Cybersecurity: Small businesses in Kenya are in serious danger Cybersecurity can be a difficult and sometimes unnecessary task for small business owners.
Cybercriminals are exploiting this ignorance for IT security. Kaspersky researchers analyzed the dynamics of attacks against small and medium-sized companies between January and April 2022, and the same period in 2021 to determine which threats are increasing the risk to entrepreneurs. In 2022, the number of Trojan-PSW (password-stealing ware) detections in Kenya increased by 16% when compared to the same period in 2021–12 639 detections in 2022 compared to 10 934 in 2021. Trojan-PSW is malware that steals passwords along with other account information. Once this information is stolen, it allows attackers access to the corporate network to steal sensitive information. Another popular attack tool used on small businesses in Kenya is internet attacks, specifically, web pages with redirects to exploits, sites containing exploits and other malicious programs, botnet C&C centres, etc. These attacks increased in number by 47%. Kaspersky researchers found 130 111 infections during the first four month of 2022, compared to 88 455 in 2021. Remote desktop protocol (RDP), which allows computers to be connected on the same network and accessed remotely even though employees are away, has been adopted by many companies. Although the number of attacks against RDP in Kenya has declined slightly, this threat remains a problem globally. In the United States, for example, there were approximately 47.5 million attacks during the first quarter of 2021, while 51 million occurred in the same time period in 2022. IT administrators have a handy tool to help them analyze incidents. They will be better able to identify and fix any leaks if they can do it quickly.

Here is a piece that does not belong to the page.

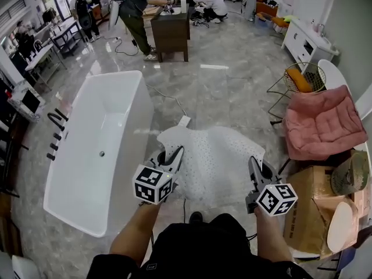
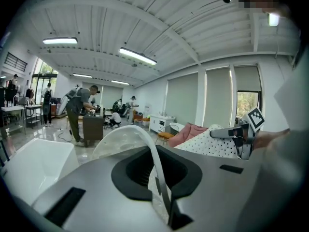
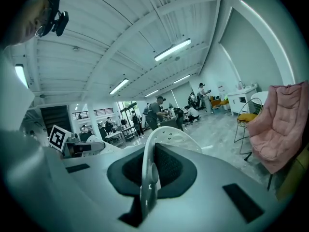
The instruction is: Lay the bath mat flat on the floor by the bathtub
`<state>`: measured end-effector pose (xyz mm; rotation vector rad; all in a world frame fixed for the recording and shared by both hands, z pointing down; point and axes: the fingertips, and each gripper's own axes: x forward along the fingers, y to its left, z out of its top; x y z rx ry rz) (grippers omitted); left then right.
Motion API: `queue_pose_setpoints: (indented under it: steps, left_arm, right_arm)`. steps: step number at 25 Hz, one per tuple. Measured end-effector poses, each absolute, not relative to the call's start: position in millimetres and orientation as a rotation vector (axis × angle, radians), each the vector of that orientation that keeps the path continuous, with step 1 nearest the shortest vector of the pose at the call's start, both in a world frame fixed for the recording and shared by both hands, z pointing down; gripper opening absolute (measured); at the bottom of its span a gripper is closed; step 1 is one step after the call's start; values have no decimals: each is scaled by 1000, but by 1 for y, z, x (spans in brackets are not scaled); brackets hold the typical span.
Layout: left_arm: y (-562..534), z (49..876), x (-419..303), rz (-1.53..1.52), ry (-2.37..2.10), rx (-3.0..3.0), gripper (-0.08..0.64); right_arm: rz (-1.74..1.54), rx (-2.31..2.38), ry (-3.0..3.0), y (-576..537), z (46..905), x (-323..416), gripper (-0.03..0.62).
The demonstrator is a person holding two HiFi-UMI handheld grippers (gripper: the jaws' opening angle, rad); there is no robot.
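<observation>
Holding the bath mat (image 1: 212, 158) by its two near corners: left gripper (image 1: 174, 156) and right gripper (image 1: 254, 168) are both clenched on the thin white edge, and each gripper view shows the mat pinched between closed jaws and arcing up out of them. The mat hangs spread in front of the person, just right of the bathtub (image 1: 99, 150), not yet laid. Can't tell if the far edge touches the floor.

Risks, judged from here:
- The far edge may curl under if lowered too steeply, leaving a fold.
- It may land on the white block (image 1: 184, 121) by the tub and sit bumpy.
- The grip is thin, so a tug could slip a corner.
- Uneven release would leave the mat skewed to the tub side.
</observation>
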<state>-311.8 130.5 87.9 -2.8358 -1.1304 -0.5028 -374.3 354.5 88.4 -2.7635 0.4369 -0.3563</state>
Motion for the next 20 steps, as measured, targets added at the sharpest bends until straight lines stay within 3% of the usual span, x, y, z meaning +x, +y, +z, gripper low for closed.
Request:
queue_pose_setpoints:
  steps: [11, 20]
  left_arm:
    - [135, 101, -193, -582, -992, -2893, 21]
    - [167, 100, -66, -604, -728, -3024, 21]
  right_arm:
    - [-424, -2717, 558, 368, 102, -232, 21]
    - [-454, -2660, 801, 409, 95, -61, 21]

What about small businesses, though?
Even small businesses have limited IT resources, they still need to secure all their devices from cyberthreats, including mobile phones. “With the shift to remote working and the introduction of numerous advanced technologies in the daily operations of even small companies, security measures need to evolve to support these sophisticated setups. Cybercriminals are already way ahead of the curve, so much so that virtually every organisation will experience a breach attempt at some point,” comments Denis Parinov, security researcher at Kaspersky. “For small companies today, it’s not a matter of whether a cybersecurity incident will happen but when. Having trained staff and an educated IT-specialist is no longer a luxury but a must-have part of your business development.” To protect your business, Kaspersky recommends:
- Your staff should be trained in cybersecurity hygiene. Many targeted attacks begin with phishing and other social engineering techniques.
- Use a protection solution that protects mail servers and endpoints with anti-phishing capabilities in order to reduce the risk of being infected by phishing emails.
- taking key data protection measures. Protect corporate data and devices by using password protection, encryption work devices, and backing up data.
- keeping work devices physically safe — do not leave them unattended in public, always lock them and use strong passwords and encryption software.